» WHAT IS REQUIRED:
An exact copy of every record below is what's needed here.

Records excerpted from a collection:

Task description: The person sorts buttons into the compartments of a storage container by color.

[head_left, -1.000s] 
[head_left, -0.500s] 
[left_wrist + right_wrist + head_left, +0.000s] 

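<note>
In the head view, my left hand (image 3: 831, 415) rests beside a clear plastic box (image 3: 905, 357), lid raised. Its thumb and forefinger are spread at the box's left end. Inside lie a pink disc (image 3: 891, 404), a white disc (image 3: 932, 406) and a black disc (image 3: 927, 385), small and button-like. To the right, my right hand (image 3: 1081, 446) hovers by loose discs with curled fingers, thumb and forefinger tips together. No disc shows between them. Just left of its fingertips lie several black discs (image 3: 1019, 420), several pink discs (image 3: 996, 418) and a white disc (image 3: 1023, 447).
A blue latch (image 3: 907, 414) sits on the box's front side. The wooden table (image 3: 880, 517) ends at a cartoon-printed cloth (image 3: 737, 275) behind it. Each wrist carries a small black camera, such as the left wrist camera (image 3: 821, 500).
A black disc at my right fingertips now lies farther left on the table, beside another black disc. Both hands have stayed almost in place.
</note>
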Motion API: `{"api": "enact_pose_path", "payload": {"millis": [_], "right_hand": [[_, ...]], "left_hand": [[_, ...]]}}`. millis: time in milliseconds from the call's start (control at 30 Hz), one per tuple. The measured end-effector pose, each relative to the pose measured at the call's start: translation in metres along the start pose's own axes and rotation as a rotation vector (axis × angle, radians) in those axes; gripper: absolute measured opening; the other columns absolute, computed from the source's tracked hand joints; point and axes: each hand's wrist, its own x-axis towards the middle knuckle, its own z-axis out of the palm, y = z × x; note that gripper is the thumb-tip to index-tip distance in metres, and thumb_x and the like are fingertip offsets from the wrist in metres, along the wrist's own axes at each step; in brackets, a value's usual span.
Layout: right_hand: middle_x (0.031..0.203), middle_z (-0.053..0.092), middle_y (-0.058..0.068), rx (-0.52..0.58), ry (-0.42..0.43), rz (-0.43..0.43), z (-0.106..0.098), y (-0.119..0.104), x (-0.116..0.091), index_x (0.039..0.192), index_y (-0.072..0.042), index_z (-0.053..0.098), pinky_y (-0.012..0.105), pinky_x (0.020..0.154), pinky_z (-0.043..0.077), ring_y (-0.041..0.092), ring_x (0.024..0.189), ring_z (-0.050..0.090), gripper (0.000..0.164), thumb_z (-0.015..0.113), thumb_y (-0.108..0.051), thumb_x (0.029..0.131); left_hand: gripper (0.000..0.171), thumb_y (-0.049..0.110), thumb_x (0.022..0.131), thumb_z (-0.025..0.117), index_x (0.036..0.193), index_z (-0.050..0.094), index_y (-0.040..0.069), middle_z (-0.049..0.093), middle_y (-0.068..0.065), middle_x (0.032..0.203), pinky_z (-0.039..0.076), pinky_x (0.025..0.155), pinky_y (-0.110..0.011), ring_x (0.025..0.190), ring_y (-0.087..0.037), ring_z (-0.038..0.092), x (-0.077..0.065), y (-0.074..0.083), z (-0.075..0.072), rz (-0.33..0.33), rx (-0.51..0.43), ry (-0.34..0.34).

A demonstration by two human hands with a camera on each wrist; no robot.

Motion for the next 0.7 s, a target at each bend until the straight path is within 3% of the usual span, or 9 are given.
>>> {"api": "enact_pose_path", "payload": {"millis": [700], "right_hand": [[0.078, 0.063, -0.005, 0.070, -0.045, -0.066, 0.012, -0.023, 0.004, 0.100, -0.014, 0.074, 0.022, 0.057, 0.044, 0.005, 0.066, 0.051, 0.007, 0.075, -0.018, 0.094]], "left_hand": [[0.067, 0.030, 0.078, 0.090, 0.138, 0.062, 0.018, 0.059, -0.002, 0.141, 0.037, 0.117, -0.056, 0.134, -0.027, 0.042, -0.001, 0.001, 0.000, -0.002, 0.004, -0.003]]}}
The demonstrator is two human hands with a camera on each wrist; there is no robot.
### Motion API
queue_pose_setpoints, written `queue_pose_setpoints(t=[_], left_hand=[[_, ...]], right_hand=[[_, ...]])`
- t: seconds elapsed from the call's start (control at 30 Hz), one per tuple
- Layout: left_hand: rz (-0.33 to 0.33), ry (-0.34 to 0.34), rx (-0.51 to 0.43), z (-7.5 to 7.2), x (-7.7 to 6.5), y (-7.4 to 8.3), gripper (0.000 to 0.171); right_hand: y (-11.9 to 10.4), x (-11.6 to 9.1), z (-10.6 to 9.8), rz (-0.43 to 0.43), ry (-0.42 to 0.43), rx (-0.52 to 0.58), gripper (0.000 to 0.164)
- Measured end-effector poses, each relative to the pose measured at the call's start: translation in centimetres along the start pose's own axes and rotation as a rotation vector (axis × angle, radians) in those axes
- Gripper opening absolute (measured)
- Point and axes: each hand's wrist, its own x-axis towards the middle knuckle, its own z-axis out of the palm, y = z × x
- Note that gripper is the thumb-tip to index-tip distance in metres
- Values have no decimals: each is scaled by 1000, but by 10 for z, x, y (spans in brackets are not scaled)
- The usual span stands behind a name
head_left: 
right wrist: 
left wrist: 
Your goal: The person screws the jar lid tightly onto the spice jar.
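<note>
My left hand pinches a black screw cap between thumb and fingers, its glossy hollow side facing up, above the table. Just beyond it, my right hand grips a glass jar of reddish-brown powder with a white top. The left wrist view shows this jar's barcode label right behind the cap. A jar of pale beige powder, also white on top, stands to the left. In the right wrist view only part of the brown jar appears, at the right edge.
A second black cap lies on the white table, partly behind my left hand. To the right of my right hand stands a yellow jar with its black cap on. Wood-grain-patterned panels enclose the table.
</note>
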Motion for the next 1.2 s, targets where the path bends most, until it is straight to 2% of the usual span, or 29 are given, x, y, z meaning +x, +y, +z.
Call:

» EXERCISE OUTPUT:
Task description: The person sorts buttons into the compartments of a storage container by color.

[head_left, -1.000s] 
[head_left, -0.500s] 
[left_wrist + right_wrist + head_left, +0.000s] 

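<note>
In the head view, my left hand (image 3: 831, 415) rests beside a clear plastic box (image 3: 905, 357), lid raised. Its thumb and forefinger are spread at the box's left end. Inside lie a pink disc (image 3: 891, 404), a white disc (image 3: 932, 406) and a black disc (image 3: 927, 385), small and button-like. To the right, my right hand (image 3: 1081, 446) hovers by loose discs with curled fingers, thumb and forefinger tips together. No disc shows between them. Just left of its fingertips lie several black discs (image 3: 1019, 420), several pink discs (image 3: 996, 418) and a white disc (image 3: 1023, 447).
A blue latch (image 3: 907, 414) sits on the box's front side. The wooden table (image 3: 880, 517) ends at a cartoon-printed cloth (image 3: 737, 275) behind it. Each wrist carries a small black camera, such as the left wrist camera (image 3: 821, 500).
A black disc at my right fingertips now lies farther left on the table, beside another black disc. Both hands have stayed almost in place.
</note>
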Motion API: `{"api": "enact_pose_path", "payload": {"millis": [_], "right_hand": [[_, ...]], "left_hand": [[_, ...]]}}`. millis: time in milliseconds from the call's start (control at 30 Hz), one per tuple. The measured end-effector pose, each relative to the pose measured at the call's start: translation in metres along the start pose's own axes and rotation as a rotation vector (axis × angle, radians) in those axes; gripper: absolute measured opening; the other columns absolute, computed from the source's tracked hand joints; point and axes: each hand's wrist, its own x-axis towards the middle knuckle, its own z-axis out of the palm, y = z × x; note that gripper is the thumb-tip to index-tip distance in metres, and thumb_x and the like are fingertip offsets from the wrist in metres, along the wrist's own axes at each step; in brackets, a value's usual span.
Layout: right_hand: middle_x (0.031..0.203), middle_z (-0.053..0.092), middle_y (-0.058..0.068), rx (-0.52..0.58), ry (-0.42..0.43), rz (-0.43..0.43), z (-0.106..0.098), y (-0.119..0.104), x (-0.116..0.091), index_x (0.039..0.192), index_y (-0.072..0.042), index_z (-0.053..0.098), pinky_y (-0.012..0.105), pinky_x (0.020..0.154), pinky_z (-0.043..0.077), ring_y (-0.041..0.092), ring_x (0.024..0.189), ring_z (-0.050..0.090), gripper (0.000..0.164), thumb_z (-0.015..0.113), thumb_y (-0.108..0.051), thumb_x (0.029..0.131); left_hand: gripper (0.000..0.171), thumb_y (-0.049..0.110), thumb_x (0.022..0.131), thumb_z (-0.025..0.117), index_x (0.036..0.193), index_z (-0.050..0.094), index_y (-0.040..0.069), middle_z (-0.049..0.093), middle_y (-0.068..0.065), middle_x (0.032..0.203), pinky_z (-0.039..0.076), pinky_x (0.025..0.155), pinky_y (-0.110..0.011), ring_x (0.025..0.190), ring_y (-0.087..0.037), ring_z (-0.038..0.092), x (-0.077..0.065), y (-0.074..0.083), z (-0.075..0.072), rz (-0.33..0.33), rx (-0.51..0.43), ry (-0.34..0.34).

A demonstration by two human hands with a camera on each wrist; no robot.

Motion for the next 0.7 s, a target at each bend until the straight path is within 3% of the usual span, or 9 are given.
>>> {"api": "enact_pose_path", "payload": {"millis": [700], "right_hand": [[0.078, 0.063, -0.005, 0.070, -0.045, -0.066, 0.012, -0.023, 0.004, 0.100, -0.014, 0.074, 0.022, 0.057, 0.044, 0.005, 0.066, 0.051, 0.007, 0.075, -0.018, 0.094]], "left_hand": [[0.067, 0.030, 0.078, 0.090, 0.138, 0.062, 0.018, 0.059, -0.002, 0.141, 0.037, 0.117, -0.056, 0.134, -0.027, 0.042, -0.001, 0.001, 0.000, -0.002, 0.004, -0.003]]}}
The demonstrator is two human hands with a camera on each wrist; there is no robot.
### Motion API
queue_pose_setpoints, written `queue_pose_setpoints(t=[_], left_hand=[[_, ...]], right_hand=[[_, ...]])`
- t: seconds elapsed from the call's start (control at 30 Hz), one per tuple
- Layout: left_hand: rz (-0.33 to 0.33), ry (-0.34 to 0.34), rx (-0.51 to 0.43), z (-7.5 to 7.2), x (-7.7 to 6.5), y (-7.4 to 8.3), gripper (0.000 to 0.171); right_hand: y (-11.9 to 10.4), x (-11.6 to 9.1), z (-10.6 to 9.8), rz (-0.43 to 0.43), ry (-0.42 to 0.43), rx (-0.52 to 0.58), gripper (0.000 to 0.164)
- Measured end-effector poses, each relative to the pose measured at the call's start: translation in centimetres along the start pose's own axes and rotation as a rotation vector (axis × angle, radians) in those axes
- Gripper opening absolute (measured)
- Point and axes: each hand's wrist, its own x-axis towards the middle knuckle, its own z-axis out of the palm, y = z × x
- Note that gripper is the thumb-tip to index-tip distance in metres
- Values have no decimals: each is scaled by 1000, but by 10 for z, x, y (spans in brackets are not scaled)
- The usual span stands behind a name
head_left: 
right wrist: 
left wrist: 
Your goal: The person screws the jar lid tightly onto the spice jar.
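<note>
My left hand pinches a black screw cap between thumb and fingers, its glossy hollow side facing up, above the table. Just beyond it, my right hand grips a glass jar of reddish-brown powder with a white top. The left wrist view shows this jar's barcode label right behind the cap. A jar of pale beige powder, also white on top, stands to the left. In the right wrist view only part of the brown jar appears, at the right edge.
A second black cap lies on the white table, partly behind my left hand. To the right of my right hand stands a yellow jar with its black cap on. Wood-grain-patterned panels enclose the table.
</note>
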Motion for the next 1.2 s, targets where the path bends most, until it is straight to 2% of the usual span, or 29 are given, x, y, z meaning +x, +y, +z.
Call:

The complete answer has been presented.